Héros de l’indépendance de la Zambie, chef de file des Pays de la Ligne de Front avec son ancien et défunt homologue mozambicain Moses Samora Machel, David Kenneth Kaunda, premier président de la Zambie qu’il dirigea pendant 27 ans 1964-19991), est décédé jeudi 17 juin 2021 97 ans à l’hôpital militaire de la capitale zambienne, Lusaka, a annoncé le président du pays, Edgar Lungu.
Le “gentleman president” qui agitait son mouchoir blanc pour marquer son approbation à ses partisans était une figure majeure de la lutte pour la libération de nombreux pays d’Afrique australe à l’instar du Zimbabwe ou de la Namibie, l’Angola et le Mozambique, sans oublier l’Afrique du Sud auxquels son pays apporta un soutien notable à l’époque, le payant parfois au prix fort.
Le combattant pour la libération des majorités noires des pays d’Afrique australe où régnait la ségrégation raciale du fait de la toute-puissance des Blancs fut aussi un terrible dictateur dans son pays où il menait la vie dure aux opposants et autres critiques. Le multipartisme y fut ainsi aboli afin, soi-disant, d’« éviter l’éclatement du pays ».

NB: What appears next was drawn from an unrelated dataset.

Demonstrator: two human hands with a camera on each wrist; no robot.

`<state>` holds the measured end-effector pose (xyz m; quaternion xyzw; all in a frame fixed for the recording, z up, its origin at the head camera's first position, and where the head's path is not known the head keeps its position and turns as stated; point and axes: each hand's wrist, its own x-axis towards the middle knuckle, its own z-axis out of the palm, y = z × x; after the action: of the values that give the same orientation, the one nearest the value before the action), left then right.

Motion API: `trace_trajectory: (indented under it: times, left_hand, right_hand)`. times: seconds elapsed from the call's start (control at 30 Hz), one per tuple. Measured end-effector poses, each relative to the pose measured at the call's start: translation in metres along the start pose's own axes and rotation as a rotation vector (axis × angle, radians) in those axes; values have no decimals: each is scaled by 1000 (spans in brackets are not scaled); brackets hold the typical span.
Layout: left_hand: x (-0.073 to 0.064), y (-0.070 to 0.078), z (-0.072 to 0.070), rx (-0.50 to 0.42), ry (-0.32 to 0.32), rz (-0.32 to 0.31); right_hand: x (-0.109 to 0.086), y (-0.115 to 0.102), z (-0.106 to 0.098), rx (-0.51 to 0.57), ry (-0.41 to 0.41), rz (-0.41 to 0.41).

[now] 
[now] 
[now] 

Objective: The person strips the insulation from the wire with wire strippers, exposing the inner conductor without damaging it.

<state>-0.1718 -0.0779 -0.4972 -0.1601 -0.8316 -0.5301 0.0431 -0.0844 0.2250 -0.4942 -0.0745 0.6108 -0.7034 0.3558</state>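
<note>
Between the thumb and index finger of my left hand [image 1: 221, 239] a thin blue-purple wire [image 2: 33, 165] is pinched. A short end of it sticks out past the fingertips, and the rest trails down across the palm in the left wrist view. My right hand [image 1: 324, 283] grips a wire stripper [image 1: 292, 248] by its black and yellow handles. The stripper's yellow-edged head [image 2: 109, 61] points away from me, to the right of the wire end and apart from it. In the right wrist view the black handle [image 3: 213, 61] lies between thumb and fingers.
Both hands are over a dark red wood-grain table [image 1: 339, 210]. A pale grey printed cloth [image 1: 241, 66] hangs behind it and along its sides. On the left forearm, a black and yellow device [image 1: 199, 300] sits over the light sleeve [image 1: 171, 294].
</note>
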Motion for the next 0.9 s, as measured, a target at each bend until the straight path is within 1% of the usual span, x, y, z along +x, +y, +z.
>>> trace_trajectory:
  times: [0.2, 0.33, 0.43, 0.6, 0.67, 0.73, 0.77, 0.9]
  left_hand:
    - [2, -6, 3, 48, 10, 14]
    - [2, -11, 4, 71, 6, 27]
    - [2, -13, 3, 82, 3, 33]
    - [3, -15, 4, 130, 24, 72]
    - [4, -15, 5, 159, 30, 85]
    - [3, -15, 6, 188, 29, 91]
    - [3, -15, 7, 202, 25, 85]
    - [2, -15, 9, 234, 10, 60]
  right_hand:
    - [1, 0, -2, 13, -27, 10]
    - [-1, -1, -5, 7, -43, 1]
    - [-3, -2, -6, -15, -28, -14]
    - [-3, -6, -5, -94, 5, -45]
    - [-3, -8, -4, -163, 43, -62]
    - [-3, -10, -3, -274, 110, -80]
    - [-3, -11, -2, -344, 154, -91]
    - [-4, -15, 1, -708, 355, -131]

Au début des années 1990, Kenneth Kaunda suit la tendance de la libéralisation politique en Afrique, et restaure le multipartisme. La première élection présidentielle pluraliste en 1991 lui est fatale puisqu’il est battu par son adversaire Frederic Chiluba. Mais contre toute attente, alos que ses pairs des autres pays africains n’organisent des élections que pour les gagner quelle que soit leur impopularité, celui qui va entrer dans l’histoire comme un patriarche de bon conseil africain accepte le verdict des urnes sans faire de difficultés et se retire.
Le deuil national de 21 jours décrété hier par les autorités zambiennes est ainsi un hommage à un grand Africain qui a su préserver son pays des tribulations de la conservation du pouvoir qui est devenu une marque de certains leaders africains sans scrupules.